The Clearview® Exact II Influenza A & B Test is an immunochromatographic membrane assay that uses highly sensitive monoclonal antibodies to detect influenza type A and B nucleoprotein antigens in respiratory swab specimens. These antibodies and a control protein are immobilized onto a membrane support as three distinct lines and are combined with other reagents/pads to construct a Test Strip. Nasal swab samples are added to a Coated Reaction Tube to which an extraction reagent has been added. A Clearview Exact II Influenza A & B Test Strip is then placed in the Coated Reaction Tube holding the extracted liquid sample. Test results are interpreted at 10 minutes based on the presence of pink-to-purple colored Sample Lines. The yellow Control Line tums blue in a valid test.

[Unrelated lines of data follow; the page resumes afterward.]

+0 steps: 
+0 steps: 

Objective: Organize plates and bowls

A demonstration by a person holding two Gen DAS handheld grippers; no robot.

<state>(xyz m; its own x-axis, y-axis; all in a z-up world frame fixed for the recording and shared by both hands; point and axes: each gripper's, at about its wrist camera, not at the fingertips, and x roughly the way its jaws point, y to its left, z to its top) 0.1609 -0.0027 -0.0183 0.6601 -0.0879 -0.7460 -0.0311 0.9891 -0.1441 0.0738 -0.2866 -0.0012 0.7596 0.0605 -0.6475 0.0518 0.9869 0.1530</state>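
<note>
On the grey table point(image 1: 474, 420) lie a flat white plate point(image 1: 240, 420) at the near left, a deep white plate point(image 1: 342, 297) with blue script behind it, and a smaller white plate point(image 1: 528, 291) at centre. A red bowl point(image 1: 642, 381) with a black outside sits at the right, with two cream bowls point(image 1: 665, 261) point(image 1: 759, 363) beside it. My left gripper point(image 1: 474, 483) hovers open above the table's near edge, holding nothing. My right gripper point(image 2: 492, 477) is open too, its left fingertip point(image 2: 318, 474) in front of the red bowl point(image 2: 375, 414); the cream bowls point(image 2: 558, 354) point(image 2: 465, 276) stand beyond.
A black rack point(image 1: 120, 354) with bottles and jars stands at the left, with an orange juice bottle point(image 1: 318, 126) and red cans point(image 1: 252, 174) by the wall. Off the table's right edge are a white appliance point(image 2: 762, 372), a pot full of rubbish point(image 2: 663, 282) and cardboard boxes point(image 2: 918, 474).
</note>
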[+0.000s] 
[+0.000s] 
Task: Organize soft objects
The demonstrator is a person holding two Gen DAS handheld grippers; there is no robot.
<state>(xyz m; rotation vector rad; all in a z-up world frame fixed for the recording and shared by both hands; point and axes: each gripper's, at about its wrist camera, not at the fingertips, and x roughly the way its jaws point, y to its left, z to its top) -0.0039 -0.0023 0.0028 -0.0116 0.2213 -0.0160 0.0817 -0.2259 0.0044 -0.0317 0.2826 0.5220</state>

Here's a breakdown of the acceptance criteria and the study details for the Clearview® Exact II Influenza A & B Test, based on the provided text:

1. Table of Acceptance Criteria and Reported Device Performance

The document does not explicitly state pre-defined "acceptance criteria" in numerical terms (e.g., "Sensitivity must be > 90%"). Instead, it presents the device's performance against a gold standard (viral culture) as the evidence for substantial equivalence. The predicate device's performance often serves as an implicit benchmark for acceptance.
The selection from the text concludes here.